California’s cannabis regulatory scheme is far from established. Given the prior history of the inability to test for chemicals in cannabis and the effects of long-term cannabis use, an area of vast underdevelopment is state regulation related to allowable levels of chemicals (if any) within cannabis that the state deems safe under Proposition 65.
Thousands of cannabis companies, primarily manufacturers, have recently received Proposition 65 notices from attorneys, accusing companies of exposing consumers to certain chemicals, specifically, fungicides and pesticides. But what significance do the notices hold and how should companies and consumers react?
Proposition 65 was passed in California to protect the public from exposure to chemicals that are known by the state to cause “cancer or reproductive toxicity”. Cal. Health & Safety Code § 25249.6. The state publishes those chemicals in a list that is updated annually, which now includes over 900 chemicals, including “Marijuana smoke”. Proposition 65 requires businesses to warn consumers of those chemicals if significant amounts are within their products.

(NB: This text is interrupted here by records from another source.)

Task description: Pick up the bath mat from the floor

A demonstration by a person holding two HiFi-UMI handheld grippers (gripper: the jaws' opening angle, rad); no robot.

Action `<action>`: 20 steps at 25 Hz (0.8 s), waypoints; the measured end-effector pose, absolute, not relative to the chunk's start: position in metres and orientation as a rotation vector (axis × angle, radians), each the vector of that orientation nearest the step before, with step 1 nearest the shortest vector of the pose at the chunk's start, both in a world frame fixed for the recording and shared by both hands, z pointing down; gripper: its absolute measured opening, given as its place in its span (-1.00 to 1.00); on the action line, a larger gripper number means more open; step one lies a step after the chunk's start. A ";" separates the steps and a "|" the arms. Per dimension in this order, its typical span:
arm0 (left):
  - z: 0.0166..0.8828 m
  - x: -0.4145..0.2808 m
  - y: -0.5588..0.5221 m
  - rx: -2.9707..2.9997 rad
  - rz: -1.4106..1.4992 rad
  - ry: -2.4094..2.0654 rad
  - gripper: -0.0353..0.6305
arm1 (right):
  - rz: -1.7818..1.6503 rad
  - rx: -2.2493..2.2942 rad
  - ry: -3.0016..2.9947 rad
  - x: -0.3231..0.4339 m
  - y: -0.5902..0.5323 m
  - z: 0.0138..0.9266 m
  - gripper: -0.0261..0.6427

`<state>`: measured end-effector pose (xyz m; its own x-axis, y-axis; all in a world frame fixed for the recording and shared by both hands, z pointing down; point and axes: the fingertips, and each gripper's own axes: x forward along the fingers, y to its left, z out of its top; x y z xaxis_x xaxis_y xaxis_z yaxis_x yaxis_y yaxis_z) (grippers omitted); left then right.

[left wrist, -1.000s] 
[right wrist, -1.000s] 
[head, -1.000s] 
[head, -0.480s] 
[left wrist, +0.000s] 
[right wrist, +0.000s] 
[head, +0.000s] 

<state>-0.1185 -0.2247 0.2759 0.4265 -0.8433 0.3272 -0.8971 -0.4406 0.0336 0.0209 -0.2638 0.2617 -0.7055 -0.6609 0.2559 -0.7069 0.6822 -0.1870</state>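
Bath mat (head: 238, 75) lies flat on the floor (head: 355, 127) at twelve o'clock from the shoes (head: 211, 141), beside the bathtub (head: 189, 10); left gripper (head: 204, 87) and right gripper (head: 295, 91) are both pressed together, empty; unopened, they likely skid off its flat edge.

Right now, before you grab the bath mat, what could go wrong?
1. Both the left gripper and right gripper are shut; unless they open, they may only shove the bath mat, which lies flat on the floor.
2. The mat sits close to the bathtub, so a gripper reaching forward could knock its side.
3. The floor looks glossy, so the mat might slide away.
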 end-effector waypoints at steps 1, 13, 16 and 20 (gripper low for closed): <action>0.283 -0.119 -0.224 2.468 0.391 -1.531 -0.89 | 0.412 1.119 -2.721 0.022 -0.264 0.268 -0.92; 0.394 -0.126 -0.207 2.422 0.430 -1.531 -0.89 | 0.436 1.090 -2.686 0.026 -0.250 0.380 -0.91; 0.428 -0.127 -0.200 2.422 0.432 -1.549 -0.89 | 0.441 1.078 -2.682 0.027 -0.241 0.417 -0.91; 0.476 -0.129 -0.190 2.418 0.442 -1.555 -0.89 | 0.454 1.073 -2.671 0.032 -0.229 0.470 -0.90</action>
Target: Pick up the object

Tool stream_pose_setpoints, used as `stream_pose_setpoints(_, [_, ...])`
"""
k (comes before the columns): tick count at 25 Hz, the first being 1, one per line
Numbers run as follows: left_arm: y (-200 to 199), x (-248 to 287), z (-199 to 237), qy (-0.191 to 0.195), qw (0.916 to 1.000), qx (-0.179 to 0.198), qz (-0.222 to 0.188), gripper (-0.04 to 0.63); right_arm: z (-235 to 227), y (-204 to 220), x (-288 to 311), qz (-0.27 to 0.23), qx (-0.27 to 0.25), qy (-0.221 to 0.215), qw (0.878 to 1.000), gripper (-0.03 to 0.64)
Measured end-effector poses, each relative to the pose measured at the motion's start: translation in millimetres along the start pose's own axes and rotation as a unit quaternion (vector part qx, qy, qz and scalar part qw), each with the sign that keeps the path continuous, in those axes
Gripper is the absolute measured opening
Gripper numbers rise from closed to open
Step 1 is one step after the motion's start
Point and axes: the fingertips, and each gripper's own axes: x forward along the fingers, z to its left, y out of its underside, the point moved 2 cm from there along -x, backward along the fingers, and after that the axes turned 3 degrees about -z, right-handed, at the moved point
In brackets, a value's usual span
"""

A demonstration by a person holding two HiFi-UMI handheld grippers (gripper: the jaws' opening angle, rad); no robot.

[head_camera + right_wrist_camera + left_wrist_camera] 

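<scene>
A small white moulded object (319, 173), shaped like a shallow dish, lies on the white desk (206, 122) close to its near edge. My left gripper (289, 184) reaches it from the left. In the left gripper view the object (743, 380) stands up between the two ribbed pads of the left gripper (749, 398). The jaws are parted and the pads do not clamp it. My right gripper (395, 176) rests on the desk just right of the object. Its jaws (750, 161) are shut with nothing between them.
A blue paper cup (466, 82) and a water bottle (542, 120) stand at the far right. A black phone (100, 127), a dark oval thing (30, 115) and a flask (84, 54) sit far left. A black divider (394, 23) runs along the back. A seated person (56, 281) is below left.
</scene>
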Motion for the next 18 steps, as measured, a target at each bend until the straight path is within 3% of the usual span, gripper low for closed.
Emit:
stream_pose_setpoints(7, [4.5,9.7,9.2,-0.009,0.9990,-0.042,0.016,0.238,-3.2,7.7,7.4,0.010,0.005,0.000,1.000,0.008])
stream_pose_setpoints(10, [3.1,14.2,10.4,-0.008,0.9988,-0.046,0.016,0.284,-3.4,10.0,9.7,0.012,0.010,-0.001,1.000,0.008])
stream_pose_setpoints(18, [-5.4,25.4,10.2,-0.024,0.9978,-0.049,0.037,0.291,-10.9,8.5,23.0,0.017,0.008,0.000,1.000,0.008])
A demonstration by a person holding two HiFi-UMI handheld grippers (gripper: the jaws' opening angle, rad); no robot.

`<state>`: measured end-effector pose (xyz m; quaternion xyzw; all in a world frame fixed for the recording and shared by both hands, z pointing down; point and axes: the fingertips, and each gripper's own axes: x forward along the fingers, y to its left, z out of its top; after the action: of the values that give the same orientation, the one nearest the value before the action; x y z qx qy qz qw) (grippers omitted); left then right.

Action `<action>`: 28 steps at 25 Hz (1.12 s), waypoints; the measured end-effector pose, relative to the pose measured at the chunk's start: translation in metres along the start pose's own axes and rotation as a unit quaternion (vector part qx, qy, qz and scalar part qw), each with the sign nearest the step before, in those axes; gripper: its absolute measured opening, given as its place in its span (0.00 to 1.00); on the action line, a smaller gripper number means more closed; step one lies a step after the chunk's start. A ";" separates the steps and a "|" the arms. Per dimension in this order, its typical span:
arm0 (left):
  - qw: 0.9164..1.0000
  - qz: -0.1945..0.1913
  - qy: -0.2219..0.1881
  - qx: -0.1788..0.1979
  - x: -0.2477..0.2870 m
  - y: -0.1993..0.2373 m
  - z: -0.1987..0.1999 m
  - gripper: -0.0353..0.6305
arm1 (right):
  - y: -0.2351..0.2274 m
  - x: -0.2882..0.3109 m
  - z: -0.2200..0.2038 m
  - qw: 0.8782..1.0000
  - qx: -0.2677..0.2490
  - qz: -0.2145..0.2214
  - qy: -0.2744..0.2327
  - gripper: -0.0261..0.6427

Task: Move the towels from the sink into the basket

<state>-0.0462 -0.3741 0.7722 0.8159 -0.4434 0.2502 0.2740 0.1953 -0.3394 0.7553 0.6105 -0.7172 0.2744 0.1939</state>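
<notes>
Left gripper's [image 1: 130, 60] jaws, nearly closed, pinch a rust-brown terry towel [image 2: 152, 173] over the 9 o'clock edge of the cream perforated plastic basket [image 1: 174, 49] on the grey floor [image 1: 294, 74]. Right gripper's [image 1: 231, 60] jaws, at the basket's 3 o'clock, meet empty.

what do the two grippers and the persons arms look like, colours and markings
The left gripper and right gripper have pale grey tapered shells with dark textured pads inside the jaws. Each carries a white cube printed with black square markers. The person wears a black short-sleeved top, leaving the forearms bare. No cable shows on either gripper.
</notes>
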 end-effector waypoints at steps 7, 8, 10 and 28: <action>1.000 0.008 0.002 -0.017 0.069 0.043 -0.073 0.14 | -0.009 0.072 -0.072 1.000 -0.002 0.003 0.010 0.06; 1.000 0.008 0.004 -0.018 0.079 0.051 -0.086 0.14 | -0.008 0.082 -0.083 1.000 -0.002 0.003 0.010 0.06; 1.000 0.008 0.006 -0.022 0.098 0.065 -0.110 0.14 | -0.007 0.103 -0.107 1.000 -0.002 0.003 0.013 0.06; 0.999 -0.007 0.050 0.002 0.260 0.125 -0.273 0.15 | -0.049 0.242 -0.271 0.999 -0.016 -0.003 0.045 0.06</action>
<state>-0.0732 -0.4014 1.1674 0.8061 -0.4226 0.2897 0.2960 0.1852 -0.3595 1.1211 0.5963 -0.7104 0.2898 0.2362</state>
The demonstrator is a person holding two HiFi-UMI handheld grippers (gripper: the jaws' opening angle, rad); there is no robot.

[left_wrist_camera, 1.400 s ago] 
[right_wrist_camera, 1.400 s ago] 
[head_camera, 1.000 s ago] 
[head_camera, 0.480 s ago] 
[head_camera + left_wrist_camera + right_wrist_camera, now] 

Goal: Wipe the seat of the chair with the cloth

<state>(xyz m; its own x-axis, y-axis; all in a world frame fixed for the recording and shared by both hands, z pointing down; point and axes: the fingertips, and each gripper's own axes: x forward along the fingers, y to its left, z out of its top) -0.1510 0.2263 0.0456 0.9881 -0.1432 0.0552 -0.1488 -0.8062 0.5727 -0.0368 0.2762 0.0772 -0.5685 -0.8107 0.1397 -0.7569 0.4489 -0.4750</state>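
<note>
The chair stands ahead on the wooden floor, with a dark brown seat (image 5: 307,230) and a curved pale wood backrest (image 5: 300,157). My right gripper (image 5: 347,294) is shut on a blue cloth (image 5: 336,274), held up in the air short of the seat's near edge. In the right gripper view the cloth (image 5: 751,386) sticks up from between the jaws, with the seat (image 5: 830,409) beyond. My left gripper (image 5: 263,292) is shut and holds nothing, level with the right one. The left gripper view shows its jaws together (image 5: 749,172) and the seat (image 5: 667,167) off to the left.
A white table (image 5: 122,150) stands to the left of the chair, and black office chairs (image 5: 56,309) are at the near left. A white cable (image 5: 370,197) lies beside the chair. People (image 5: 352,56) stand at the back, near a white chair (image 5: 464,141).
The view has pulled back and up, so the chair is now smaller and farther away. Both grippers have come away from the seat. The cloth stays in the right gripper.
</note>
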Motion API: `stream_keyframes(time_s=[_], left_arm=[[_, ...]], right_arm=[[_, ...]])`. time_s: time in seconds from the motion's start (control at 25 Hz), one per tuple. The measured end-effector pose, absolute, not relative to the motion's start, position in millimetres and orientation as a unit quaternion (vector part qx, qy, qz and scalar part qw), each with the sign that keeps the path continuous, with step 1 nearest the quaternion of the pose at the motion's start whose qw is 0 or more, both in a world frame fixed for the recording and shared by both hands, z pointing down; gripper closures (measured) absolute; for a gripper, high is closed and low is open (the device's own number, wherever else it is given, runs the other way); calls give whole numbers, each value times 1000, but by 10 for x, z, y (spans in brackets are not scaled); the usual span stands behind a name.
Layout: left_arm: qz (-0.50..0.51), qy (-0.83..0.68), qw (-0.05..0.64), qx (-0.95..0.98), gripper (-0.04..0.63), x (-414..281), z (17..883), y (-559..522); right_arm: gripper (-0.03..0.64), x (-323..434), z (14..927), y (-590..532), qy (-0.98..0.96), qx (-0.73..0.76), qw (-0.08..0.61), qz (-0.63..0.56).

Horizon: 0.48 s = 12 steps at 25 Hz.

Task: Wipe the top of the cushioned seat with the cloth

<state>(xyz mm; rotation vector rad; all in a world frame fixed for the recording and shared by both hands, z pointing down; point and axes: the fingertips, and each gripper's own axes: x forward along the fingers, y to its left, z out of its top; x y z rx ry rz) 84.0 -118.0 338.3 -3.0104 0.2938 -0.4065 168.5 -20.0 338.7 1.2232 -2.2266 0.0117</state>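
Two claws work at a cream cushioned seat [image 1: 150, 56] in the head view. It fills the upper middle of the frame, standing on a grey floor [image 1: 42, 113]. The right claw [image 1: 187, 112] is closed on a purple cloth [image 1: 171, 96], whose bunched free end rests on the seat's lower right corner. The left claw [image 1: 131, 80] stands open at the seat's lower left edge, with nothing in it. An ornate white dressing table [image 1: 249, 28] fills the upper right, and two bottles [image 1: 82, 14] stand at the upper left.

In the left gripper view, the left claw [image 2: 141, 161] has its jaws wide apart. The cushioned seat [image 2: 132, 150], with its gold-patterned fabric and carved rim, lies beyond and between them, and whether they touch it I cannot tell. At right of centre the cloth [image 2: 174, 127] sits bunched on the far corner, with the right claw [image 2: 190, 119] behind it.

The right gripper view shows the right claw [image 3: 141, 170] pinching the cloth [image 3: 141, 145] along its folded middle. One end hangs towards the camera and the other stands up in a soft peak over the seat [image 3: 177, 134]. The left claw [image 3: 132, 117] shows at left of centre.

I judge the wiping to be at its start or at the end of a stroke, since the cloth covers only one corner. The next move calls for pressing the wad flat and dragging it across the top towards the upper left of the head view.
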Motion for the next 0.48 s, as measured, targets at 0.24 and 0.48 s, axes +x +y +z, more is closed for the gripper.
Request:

Given the large number of chemicals, most Californians have seen the warning on products, buildings or online:
“WARNING: This product contains a chemical known to the State of California to cause cancer, birth defects or other reproductive harm.”
Failure to notify consumers can result in significant penalties, up to $2,500 per violation, per day.
Proposition 65 can be enforced by the attorney general, but it is usually enforced through civil lawsuits. Enter the bounty hunter attorneys. As in the current matter, these attorneys send notices to businesses allegedly failing to comply with Proposition 65 and attempt to settle with the business or obtain a portion of the penalty assessed.
Cannabis businesses have a few options when served. The most common response is to put the Proposition 65 warning on the product label and pay the noticing party $500 (along with a few other minor requirements). This approach is usually the more cost effective approach.
Alternatively, a cannabis business could refrain from putting the label on their product, likely get sued by the bounty hunter attorney, and attempt to establish that the chemicals are either not in their product or are at “risk free” levels. Because the State has not established what the “risk free” levels are, companies would have to prove that the levels are not harmful through their own testing—a very expensive process which will be challenged.
Whether a company chooses to place the warning on their product or fight the allegations of the notice, thorough policies and procedures in the acquisition of cannabis and processing of products should be implemented. The policies and procedures can help identify and prevent chemicals in the production of products. The foregoing may reduce penalties if ever assessed, but more importantly, will create a higher-quality product and force cultivators to use the best practices available.
Given the lack of state regulation, consumers are left to research cannabis company practices on their own. Consumers should compare different companies’ transparency, product test results and their basic policies and procedures to determine the relatively higher levels of practice. These higher levels of practice will be closest to and may exceed state expectations when established.